TASK INSTRUCTIONS:
Give again, word for word, each line below starting at the one that contains "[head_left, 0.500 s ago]" and ending at the one that contains "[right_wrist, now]".
───── TASK INPUTS ─────
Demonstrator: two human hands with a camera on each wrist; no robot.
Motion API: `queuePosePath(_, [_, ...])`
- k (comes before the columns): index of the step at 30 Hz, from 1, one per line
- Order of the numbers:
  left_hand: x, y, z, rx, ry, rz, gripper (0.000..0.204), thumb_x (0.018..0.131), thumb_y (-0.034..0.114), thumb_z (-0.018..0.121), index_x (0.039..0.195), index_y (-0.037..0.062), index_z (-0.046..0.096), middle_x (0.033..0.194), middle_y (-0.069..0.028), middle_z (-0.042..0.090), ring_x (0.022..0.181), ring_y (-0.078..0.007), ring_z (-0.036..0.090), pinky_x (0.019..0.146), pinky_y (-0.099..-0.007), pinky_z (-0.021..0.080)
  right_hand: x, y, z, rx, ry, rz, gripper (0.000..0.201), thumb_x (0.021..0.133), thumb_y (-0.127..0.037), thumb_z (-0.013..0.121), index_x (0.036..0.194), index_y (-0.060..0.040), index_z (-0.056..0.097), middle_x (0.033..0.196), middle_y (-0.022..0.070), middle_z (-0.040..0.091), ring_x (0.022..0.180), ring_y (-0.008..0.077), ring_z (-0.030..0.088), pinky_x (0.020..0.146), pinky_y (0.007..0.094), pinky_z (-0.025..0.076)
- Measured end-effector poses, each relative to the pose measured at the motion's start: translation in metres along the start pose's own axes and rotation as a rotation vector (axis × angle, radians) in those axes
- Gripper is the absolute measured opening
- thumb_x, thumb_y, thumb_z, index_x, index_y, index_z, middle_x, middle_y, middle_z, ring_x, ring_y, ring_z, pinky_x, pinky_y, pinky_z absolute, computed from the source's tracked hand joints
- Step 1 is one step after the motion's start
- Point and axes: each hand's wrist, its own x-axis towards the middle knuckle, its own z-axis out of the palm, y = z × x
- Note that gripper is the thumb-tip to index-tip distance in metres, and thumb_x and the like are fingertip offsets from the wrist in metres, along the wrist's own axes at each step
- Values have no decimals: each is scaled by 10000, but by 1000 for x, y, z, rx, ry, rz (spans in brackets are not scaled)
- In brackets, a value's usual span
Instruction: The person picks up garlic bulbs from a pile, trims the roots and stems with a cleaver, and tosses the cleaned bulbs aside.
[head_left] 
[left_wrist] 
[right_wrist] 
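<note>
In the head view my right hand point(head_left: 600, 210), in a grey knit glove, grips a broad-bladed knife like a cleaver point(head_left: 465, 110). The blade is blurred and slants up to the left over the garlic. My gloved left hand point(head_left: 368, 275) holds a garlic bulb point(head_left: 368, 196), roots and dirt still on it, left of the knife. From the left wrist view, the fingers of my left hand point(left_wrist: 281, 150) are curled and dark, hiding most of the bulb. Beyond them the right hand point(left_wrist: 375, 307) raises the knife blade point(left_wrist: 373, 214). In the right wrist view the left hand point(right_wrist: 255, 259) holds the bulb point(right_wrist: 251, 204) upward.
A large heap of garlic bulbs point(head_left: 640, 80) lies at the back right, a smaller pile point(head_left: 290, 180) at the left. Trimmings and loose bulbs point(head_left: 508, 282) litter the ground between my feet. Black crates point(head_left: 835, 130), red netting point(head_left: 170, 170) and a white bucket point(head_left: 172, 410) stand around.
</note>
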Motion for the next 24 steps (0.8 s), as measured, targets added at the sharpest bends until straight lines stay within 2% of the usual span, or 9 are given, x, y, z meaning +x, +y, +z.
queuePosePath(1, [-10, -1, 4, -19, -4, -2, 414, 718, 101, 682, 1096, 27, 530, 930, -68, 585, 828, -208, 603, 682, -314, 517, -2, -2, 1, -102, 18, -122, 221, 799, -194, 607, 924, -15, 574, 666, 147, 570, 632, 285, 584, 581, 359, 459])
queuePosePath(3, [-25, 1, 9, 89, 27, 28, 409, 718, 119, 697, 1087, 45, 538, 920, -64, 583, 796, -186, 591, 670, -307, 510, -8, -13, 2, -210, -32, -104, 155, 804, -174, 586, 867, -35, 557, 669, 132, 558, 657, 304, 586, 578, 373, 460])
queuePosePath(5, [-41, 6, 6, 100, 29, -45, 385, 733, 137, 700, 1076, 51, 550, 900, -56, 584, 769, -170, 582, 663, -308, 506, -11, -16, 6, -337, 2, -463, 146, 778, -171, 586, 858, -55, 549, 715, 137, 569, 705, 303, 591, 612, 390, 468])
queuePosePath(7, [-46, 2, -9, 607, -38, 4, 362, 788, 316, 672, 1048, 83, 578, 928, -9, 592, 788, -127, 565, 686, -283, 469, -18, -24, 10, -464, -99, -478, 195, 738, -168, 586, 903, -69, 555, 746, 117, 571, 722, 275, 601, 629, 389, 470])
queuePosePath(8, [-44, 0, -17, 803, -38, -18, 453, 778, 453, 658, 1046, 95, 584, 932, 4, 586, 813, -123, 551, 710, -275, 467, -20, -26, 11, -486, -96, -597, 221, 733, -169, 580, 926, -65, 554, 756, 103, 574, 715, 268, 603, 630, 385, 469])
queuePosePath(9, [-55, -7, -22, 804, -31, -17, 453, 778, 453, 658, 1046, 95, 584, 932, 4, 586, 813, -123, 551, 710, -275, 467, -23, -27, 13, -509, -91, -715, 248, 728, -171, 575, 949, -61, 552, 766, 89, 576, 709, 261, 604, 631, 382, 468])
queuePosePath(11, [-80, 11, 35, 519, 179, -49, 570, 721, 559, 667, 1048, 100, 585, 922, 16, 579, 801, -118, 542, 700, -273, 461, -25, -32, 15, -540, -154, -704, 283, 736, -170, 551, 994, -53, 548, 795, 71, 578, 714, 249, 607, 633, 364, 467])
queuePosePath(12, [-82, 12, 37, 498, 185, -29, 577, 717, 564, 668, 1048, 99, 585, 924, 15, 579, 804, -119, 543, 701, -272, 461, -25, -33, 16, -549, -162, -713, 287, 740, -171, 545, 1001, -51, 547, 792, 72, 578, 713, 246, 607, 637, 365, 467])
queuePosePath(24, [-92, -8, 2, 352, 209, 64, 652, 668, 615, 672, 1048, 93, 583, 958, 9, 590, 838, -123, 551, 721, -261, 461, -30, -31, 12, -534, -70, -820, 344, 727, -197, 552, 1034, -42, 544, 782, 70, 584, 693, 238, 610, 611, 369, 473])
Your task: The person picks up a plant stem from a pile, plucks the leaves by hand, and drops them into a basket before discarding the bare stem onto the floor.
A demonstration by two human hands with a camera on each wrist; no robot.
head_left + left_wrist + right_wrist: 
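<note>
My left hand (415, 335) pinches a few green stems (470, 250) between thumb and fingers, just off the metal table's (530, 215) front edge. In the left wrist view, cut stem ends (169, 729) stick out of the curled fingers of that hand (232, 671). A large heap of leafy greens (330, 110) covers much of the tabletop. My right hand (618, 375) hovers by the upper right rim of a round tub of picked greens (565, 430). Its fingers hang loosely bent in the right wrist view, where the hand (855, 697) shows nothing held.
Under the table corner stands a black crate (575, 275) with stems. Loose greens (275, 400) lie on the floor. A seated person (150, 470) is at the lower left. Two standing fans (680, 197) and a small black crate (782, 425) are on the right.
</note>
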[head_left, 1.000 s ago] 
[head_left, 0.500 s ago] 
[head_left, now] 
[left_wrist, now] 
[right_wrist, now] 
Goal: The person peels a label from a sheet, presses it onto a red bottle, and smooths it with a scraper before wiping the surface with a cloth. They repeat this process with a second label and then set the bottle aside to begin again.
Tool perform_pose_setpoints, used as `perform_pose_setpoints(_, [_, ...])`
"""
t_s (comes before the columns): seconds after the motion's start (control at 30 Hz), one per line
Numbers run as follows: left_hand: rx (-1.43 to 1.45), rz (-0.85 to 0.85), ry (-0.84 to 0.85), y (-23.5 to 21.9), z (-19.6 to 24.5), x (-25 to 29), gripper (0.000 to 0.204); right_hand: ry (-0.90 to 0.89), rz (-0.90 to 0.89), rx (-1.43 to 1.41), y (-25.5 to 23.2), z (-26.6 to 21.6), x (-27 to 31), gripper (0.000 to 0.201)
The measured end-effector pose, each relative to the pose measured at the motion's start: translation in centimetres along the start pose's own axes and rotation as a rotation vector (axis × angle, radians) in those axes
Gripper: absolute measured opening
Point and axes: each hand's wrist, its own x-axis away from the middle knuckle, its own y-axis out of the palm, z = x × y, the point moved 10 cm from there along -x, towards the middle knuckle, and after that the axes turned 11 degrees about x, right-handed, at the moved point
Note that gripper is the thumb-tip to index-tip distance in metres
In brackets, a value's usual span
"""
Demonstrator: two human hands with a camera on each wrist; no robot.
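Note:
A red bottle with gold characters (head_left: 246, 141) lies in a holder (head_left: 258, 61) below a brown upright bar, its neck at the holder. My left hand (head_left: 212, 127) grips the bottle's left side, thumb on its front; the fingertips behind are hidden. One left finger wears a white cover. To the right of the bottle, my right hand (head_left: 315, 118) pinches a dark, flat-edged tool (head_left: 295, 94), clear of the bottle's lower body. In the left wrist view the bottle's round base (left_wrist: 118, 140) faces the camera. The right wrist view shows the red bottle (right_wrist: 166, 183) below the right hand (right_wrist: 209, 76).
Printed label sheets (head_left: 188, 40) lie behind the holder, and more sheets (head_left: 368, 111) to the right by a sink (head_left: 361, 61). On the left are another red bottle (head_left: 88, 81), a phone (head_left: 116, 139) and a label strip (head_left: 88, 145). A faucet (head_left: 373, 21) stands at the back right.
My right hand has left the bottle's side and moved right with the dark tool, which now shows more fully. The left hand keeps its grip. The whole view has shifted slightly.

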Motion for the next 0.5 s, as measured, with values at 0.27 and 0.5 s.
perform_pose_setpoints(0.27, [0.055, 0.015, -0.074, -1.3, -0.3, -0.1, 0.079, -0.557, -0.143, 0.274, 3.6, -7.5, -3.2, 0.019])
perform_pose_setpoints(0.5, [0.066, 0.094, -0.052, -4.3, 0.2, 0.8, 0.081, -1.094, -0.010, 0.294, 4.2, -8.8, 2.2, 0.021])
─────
TASK RESULT:
[head_left, 0.500 s ago] 
[head_left, now] 
[left_wrist, now] 
[right_wrist, now] 

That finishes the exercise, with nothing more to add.